DIRECTIONS
Set down each line of the data below exactly.

DATASET CONTENT
···

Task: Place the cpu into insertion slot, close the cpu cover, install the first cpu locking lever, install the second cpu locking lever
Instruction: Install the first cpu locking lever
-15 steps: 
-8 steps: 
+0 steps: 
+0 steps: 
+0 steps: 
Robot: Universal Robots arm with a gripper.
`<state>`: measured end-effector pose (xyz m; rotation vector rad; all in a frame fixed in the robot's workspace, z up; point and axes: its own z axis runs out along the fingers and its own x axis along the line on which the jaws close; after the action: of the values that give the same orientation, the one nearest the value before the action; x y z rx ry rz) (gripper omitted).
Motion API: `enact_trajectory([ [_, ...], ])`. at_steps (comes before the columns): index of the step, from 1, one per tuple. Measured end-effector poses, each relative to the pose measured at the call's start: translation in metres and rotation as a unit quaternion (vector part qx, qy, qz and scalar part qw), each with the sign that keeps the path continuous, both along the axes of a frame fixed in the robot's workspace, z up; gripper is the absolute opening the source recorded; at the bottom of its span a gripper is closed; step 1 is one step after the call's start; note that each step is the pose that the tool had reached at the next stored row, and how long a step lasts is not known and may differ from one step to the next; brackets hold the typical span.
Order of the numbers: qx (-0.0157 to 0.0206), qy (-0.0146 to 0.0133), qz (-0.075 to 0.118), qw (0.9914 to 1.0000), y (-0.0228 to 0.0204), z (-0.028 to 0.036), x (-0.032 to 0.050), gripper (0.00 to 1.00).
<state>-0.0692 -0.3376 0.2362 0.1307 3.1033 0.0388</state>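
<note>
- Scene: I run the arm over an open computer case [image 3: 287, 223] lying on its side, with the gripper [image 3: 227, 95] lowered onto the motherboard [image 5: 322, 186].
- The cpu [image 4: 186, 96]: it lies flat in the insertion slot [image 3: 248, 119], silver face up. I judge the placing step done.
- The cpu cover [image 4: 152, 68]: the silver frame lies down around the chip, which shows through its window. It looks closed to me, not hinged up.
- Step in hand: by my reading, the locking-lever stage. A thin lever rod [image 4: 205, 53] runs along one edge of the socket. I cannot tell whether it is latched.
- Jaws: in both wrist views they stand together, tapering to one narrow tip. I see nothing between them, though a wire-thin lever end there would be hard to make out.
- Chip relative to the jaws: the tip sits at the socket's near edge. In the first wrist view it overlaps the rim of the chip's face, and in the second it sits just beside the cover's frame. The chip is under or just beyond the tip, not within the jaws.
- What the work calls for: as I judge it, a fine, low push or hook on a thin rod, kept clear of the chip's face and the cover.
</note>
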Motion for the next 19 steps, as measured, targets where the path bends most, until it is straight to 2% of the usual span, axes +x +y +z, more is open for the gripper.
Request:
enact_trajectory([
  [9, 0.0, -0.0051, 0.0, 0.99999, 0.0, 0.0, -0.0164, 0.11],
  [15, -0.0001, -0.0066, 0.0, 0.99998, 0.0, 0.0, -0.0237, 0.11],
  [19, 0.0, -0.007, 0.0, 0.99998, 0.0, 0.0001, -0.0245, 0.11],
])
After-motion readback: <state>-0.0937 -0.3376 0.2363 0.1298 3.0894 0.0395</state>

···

RESULT OF THIS TASK
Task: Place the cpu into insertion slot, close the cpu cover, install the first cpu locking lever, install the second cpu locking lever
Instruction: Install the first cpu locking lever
-15 steps: 
-8 steps: 
+0 steps: 
+0 steps: 
+0 steps: 
Robot: Universal Robots arm with a gripper.
`<state>`: measured end-effector pose (xyz m; rotation vector rad; all in a frame fixed in the robot's workspace, z up; point and axes: its own z axis runs out along the fingers and its own x axis along the line on which the jaws close; after the action: of the values that give the same orientation, the one nearest the value before the action; x y z rx ry rz) (gripper omitted).
Motion API: `enact_trajectory([ [_, ...], ])`. at_steps (comes before the columns): index of the step, from 1, one per tuple. Measured end-effector poses, each relative to the pose measured at the call's start: translation in metres and rotation as a unit quaternion (vector part qx, qy, qz and scalar part qw), each with the sign that keeps the path continuous, both along the axes of a frame fixed in the robot's workspace, z up; gripper is the absolute opening the source recorded; at the bottom of its span a gripper is closed; step 1 is one step after the call's start; note that each step is the pose that the tool had reached at the next stored row, and how long a step lasts is not known and may differ from one step to the next; brackets hold the typical span.
Order of the numbers: qx (-0.0157 to 0.0206), qy (-0.0146 to 0.0133), qz (-0.075 to 0.118), qw (0.9914 to 1.0000), y (-0.0228 to 0.0204), z (-0.028 to 0.036), x (-0.032 to 0.050), gripper (0.00 to 1.00).
<state>-0.0692 -0.3376 0.2362 0.1307 3.1033 0.0388</state>
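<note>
- Scene: I run the arm over an open computer case [image 3: 287, 223] lying on its side, with the gripper [image 3: 227, 95] lowered onto the motherboard [image 5: 322, 186].
- The cpu [image 4: 186, 96]: it lies flat in the insertion slot [image 3: 248, 119], silver face up. I judge the placing step done.
- The cpu cover [image 4: 152, 68]: the silver frame lies down around the chip, which shows through its window. It looks closed to me, not hinged up.
- Step in hand: by my reading, the locking-lever stage. A thin lever rod [image 4: 205, 53] runs along one edge of the socket. I cannot tell whether it is latched.
- Jaws: in both wrist views they stand together, tapering to one narrow tip. I see nothing between them, though a wire-thin lever end there would be hard to make out.
- Chip relative to the jaws: the tip sits at the socket's near edge. In the first wrist view it overlaps the rim of the chip's face, and in the second it sits just beside the cover's frame. The chip is under or just beyond the tip, not within the jaws.
- What the work calls for: as I judge it, a fine, low push or hook on a thin rod, kept clear of the chip's face and the cover.
</note>
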Motion for the next 19 steps, as measured, targets where the path bends most, until it is straight to 2% of the usual span, axes +x +y +z, more is open for the gripper.
Request:
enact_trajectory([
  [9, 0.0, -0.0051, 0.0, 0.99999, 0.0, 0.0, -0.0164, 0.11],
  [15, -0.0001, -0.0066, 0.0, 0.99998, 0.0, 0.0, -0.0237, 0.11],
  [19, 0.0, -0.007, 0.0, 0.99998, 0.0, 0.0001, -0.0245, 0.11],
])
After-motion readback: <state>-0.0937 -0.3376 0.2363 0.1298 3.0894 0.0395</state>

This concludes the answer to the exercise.